From the moment you decide you want to have a baby, you want to get pregnant immediately but that could trigger anxiety and even depression in some cases. A new Harvard review published in the American Journal of Obstetrics & Gynecology says that the foods you eat might actually make a difference in how fast you become pregnant when you are expectant.
Though the authors of the study didn’t call it a “fertility diet,” per se, especially considering the fact that one of the study authors created a fertility diet in 2007. The study however tried to put together a meal plan that’s heavy on pro-pregnancy foods, and lighter on the stuff that’s not really going to help.
Can Eating Certain Foods Help With Pregnancy?
Your diet isn’t going to magically develop a foetus in your womb, because there are a number of other factors involved. These factors include your age, underlying health conditions, etc.
You should however note that you could be the healthiest eater on the planet and still struggle with fertility issues. You could also eat like total crap and get pregnant with a simple touch from your partner.
Despite these, the researchers found some correlation between certain foods and a lower frequency of infertility and greater success in infertility treatments like IVF.
What Foods Are Good For Fertility?
There are a few foods that might help you out if you’re trying to get pregnant. They include Fatty fish (tuna, salmon), Walnuts, Soybeans, Fish oil, Seafood, Poultry, Whole grains, Fruits and vegetables.

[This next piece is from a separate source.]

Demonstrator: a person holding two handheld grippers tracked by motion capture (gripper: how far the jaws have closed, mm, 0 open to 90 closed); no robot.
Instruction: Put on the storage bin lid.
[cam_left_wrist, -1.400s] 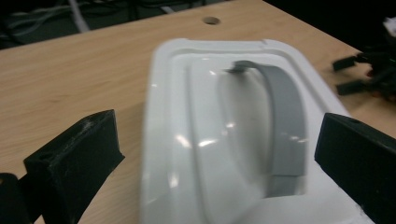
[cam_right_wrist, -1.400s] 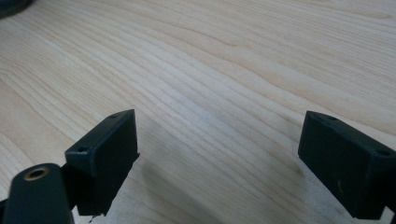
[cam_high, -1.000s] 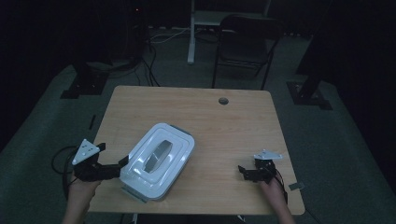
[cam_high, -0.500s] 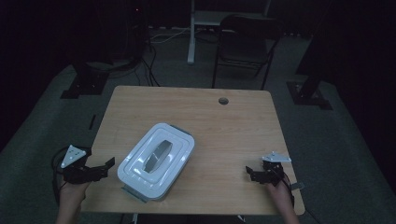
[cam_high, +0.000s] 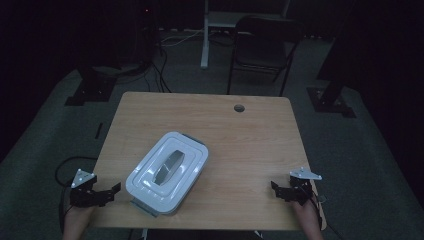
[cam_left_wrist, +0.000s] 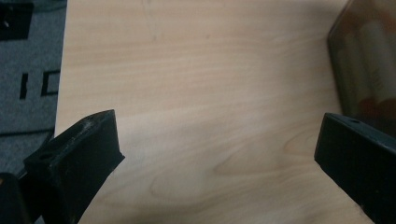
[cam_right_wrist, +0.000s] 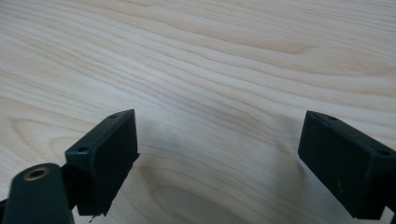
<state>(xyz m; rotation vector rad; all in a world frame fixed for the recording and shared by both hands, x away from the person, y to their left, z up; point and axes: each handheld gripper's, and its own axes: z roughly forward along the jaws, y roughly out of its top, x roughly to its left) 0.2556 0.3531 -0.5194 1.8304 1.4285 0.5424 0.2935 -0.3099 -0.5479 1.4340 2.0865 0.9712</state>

All of these are linked to better fertility in women and better semen quality in men. The researchers also point out that taking a folic acid supplement to prevent neural tube defects (birth defects of the brain, spine, and spinal cord) is also a good idea.
What Foods Have No Effect On Fertility?
While the study didn’t mention whether certain foods can totally derail fertility, it however pointed out some foods that will not be beneficial. These foods include Cheese, Egg yolks, Vitamin D-fortified cereals and Antioxidant supplements.
Antioxidants are great for you, but taking an antioxidant supplement doesn’t seem to help women who are going through IVF.
The researchers point out that dairy and soy, which were once seen as bad for fertility, weren’t consistently related to fertility issues. Same is applicable for moderate amounts of alcohol and caffeine.
The researchers specifically say that the research to support the idea that alcohol and caffeine can mess with fertility seems “less solid that it once did. As far as those vitamin D-rich cereals, except you’re deficient in the vitamin, getting more than your recommended daily allowance doesn’t seem to help boost your fertility.
Again, eating a good diet is a small part of the larger puzzle that makes up your fertility. If you’ve been struggling to conceive, it is important you talk to your obstetrician/ gynaecologist.